Kier Boley, head of fund research at GAM, said many AR strategies have historically generated impressive returns through investment mechanisms that benefited from high interest rates. Such funds have suffered a reversal in fortunes in the low interest rate environment.

Mr Bentley alluded to the fact that the IA Targeted Absolute Return sector was the best retail seller of 2016, pulling in £5.1bn, adding: “What is it that is making people buy this stuff if not for the fact that it is a dramatic performer?

“One of the reasons is there seems to be a degree of desperation to find some sort of a bond proxy in the portfolio that would be protected now that we are moving into this phase of increasing interest rates.

“The problem is there is no decent benchmark in which to interpret what sort of returns you are going to get from a particular set of [AR] strategies. Therefore, no asset allocator worth their salt is going to try and work in AR strategies just to satisfy demand.”

Underperformance

Whereas, after five years of underperformance because of a weakening of emerging market currencies against the US dollar, emerging market fixed income has gone through a host of readjustments.

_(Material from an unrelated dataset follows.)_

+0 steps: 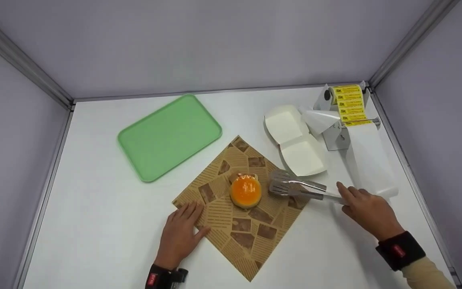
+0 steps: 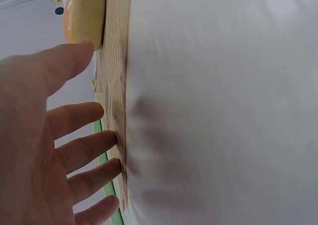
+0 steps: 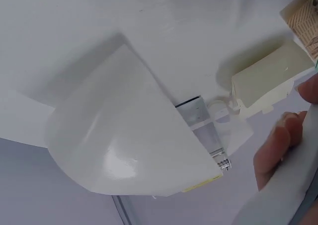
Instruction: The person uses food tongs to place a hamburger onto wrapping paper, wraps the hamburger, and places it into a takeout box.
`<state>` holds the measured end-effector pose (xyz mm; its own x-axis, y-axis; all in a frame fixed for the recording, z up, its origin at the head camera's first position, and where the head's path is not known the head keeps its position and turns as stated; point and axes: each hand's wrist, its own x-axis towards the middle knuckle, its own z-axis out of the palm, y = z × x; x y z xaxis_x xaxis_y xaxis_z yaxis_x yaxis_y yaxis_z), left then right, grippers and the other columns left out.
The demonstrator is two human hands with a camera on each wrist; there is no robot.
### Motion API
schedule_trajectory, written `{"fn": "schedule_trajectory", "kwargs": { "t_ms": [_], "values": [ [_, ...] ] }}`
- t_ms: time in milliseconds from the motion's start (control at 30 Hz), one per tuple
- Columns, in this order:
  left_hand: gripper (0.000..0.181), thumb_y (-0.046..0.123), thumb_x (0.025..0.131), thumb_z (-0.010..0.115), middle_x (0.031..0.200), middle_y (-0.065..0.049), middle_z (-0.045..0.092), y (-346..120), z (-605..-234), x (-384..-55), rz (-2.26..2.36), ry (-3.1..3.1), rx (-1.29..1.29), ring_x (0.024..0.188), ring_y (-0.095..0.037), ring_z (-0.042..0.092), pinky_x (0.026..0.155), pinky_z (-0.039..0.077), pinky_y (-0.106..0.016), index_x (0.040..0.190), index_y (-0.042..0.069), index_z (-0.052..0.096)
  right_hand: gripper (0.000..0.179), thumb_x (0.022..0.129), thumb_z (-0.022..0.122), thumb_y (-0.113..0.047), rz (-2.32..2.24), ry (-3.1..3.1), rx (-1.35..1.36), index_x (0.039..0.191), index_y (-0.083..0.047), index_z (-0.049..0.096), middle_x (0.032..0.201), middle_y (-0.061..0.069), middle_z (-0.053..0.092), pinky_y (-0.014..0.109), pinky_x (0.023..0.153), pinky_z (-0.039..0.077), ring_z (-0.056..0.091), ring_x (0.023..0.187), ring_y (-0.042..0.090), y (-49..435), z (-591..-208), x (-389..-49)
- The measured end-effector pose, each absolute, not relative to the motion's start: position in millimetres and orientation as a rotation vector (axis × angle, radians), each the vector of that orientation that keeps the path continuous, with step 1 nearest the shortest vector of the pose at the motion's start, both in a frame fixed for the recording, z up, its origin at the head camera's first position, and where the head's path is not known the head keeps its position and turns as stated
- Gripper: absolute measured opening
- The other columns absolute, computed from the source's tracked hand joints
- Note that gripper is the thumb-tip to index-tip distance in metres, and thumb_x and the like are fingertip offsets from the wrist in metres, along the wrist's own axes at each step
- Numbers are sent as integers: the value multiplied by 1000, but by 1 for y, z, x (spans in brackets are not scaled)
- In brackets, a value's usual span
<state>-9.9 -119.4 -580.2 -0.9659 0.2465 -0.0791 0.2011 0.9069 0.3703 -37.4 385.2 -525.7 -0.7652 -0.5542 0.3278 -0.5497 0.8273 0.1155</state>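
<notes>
A burger (image 1: pixel 246 192) with a glossy orange top sits near the middle of a brown printed paper sheet (image 1: pixel 219 214), which lies turned like a diamond on the table. At the sheet's left edge rests my left hand (image 1: pixel 180 235), fingers straight and spread; the left wrist view shows its fingertips (image 2: pixel 113 166) right at the paper. My right hand (image 1: pixel 369 210) grips the pale handle of metal tongs (image 1: pixel 295 188). Their slotted ends hang over the sheet's right corner, to the right of the burger, with nothing between them. In the right wrist view, the curled fingers (image 3: pixel 272 153) wrap the handle.
A green tray (image 1: pixel 171 136) lies at the back left. Behind the tongs stands an open white clamshell box (image 1: pixel 301 150). A dispenser (image 1: pixel 337 138) at the back right holds a roll of yellow labels (image 1: pixel 351 104), its white backing strip (image 1: pixel 369 160) curving toward my right hand.
</notes>
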Motion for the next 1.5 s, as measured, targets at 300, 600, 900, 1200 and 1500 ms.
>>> {"fn": "schedule_trajectory", "kwargs": {
  "t_ms": [300, 600, 900, 1200, 1500],
  "values": [
    [69, 54, 93, 64, 155, -6, 51, -121, -582, -8, 537, 2956, 347, 146, -30, 44, 117, 37, -53, 151, 17, 50, 52, 71, 87, -8, 291, -2825, 820, 113, -7, 56, 89, 12, 77, 35, 53, 56, 74, 67, 22, 381, -528, -43],
    [67, 54, 93, 65, 154, -4, 52, -120, -576, -8, 544, 2988, 378, 144, -28, 46, 117, 39, -51, 148, 18, 53, 46, 74, 81, -8, 375, -2768, 881, 114, -2, 60, 78, 4, 69, 30, 53, 53, 65, 64, 14, 365, -534, -60],
    [65, 52, 93, 66, 153, -1, 53, -120, -574, -6, 575, 2990, 448, 142, -26, 48, 114, 42, -51, 148, 19, 54, 44, 80, 82, -15, 329, -2808, 917, 115, -5, 57, 72, 1, 65, 28, 48, 47, 57, 56, 11, 336, -534, -80],
    [67, 53, 92, 67, 153, 0, 53, -120, -572, -6, 595, 2968, 450, 143, -25, 48, 113, 43, -51, 149, 20, 52, 44, 89, 78, -28, 266, -2851, 957, 118, -5, 55, 73, 4, 66, 30, 48, 48, 57, 55, 13, 300, -530, -107],
    [66, 53, 93, 66, 153, 0, 54, -120, -573, -4, 615, 2974, 467, 143, -25, 48, 111, 44, -52, 148, 19, 53, 42, 92, 75, -35, 217, -2869, 1008, 115, -7, 53, 69, 3, 59, 34, 51, 51, 48, 53, 13, 263, -528, -140]
  ]
}}
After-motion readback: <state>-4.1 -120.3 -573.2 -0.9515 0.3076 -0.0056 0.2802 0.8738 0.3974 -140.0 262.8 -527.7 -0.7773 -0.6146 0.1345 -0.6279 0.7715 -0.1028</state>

This has generated attractive value and fundamentals, according to Mr Boley.

On convertible bonds, he added: “They have been the poor cousin to high yield bonds because of the way companies have been rewarded for issuing plain vanilla high yield bonds. But we start to think that this year there will be a turning point.”

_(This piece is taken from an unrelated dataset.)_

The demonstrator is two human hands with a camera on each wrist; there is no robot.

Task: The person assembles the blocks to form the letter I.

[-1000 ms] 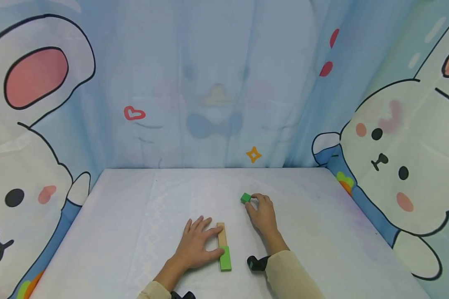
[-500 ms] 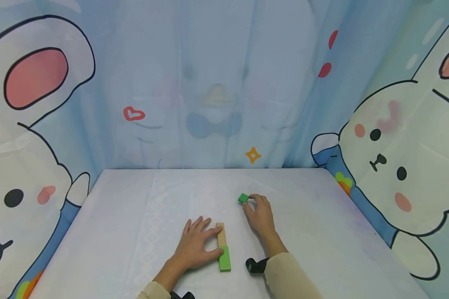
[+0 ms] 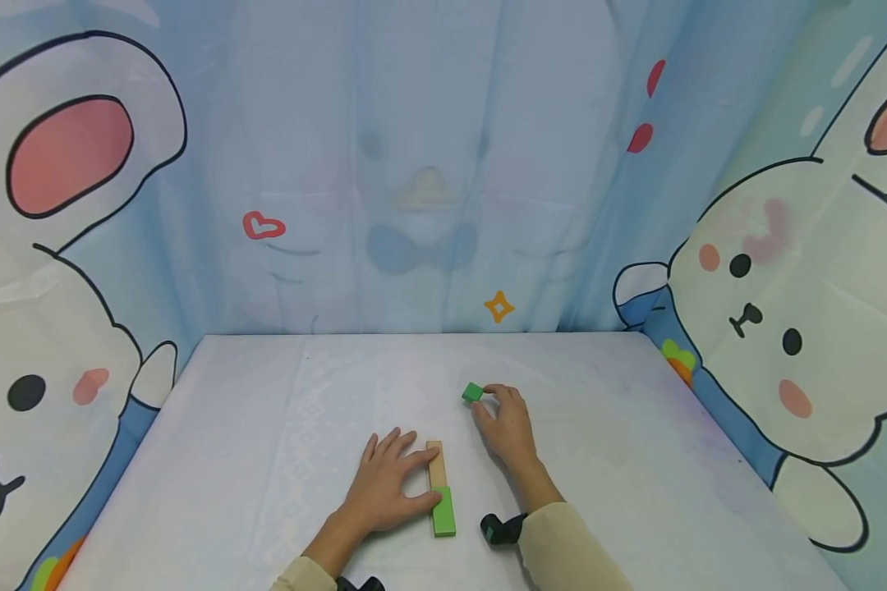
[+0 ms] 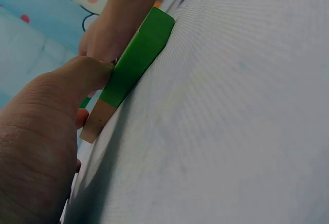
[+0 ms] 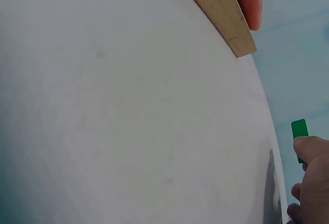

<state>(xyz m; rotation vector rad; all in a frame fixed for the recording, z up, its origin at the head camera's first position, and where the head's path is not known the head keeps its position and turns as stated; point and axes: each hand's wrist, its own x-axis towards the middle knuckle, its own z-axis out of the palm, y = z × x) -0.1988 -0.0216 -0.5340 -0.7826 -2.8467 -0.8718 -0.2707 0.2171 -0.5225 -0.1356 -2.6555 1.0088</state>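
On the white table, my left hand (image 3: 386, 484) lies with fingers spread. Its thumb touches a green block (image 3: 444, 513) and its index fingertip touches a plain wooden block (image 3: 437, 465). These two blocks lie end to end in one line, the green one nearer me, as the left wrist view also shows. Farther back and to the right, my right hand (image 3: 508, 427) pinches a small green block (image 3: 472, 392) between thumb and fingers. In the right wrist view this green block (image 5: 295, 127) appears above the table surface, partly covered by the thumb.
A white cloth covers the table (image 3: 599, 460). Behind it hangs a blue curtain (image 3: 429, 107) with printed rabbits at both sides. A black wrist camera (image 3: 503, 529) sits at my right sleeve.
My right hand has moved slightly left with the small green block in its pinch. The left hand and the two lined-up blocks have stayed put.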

For Jeremy Smouha, chief executive officer of Atlanticomnum, investment in bonds in the financial services sector is a potential solution for investors seeking to generate impressive returns through the debt market.

He said: “Financial companies are getting safer but people are still worried about what happened during the financial crisis that they have not realised the huge reduction in risk in banks.”

In his earlier keynote presentation, Mr Smoutha said banks are stronger for the tightening in financial regulation which followed the 2007/8 financial crash.

For example, banks now boast bumper cash reserves due to solvency requirements, he said.

His top holding is Lloyds, which trades very high and gets close to 6 per cent, then Old Mutual, which gives close to 5 per cent, followed by HSBC, Hiscox, Legal & General, Prudential, British Insurance and Bank of Ireland.

Although banks may struggle, it would likely result from profitability issues rather than a solvency one.

An industry delegate posed a question on the suitability of bond exchange traded fund investments to the panel. One of the main draws of bond ETFs centres on the fact that they trade throughout the day and are therefore more liquid than a mutual fund.

Mr Boley said: “The key question is what the underlying assets the ETF is built on?

“[A bond ETF investment] looks fine when the market is a buyer’s market because liquidity is very good. But at the same time, because the regulatory environment has forced investment banks to not use their own proprietary capital for market making, you find that the markets do not have another side to the trade – to warehouse liquidity.

“When certain ETFs suffer redemption, suddenly the price of the ETF becomes very volatile on the downside.”

Myron Jobson is a features writer of Financial Adviser

 

Key points

There is plenty of political uncertainty around threatening investments.

It is important to consider the objectives of taking risks.

Absolute returns have generated poor returns recently.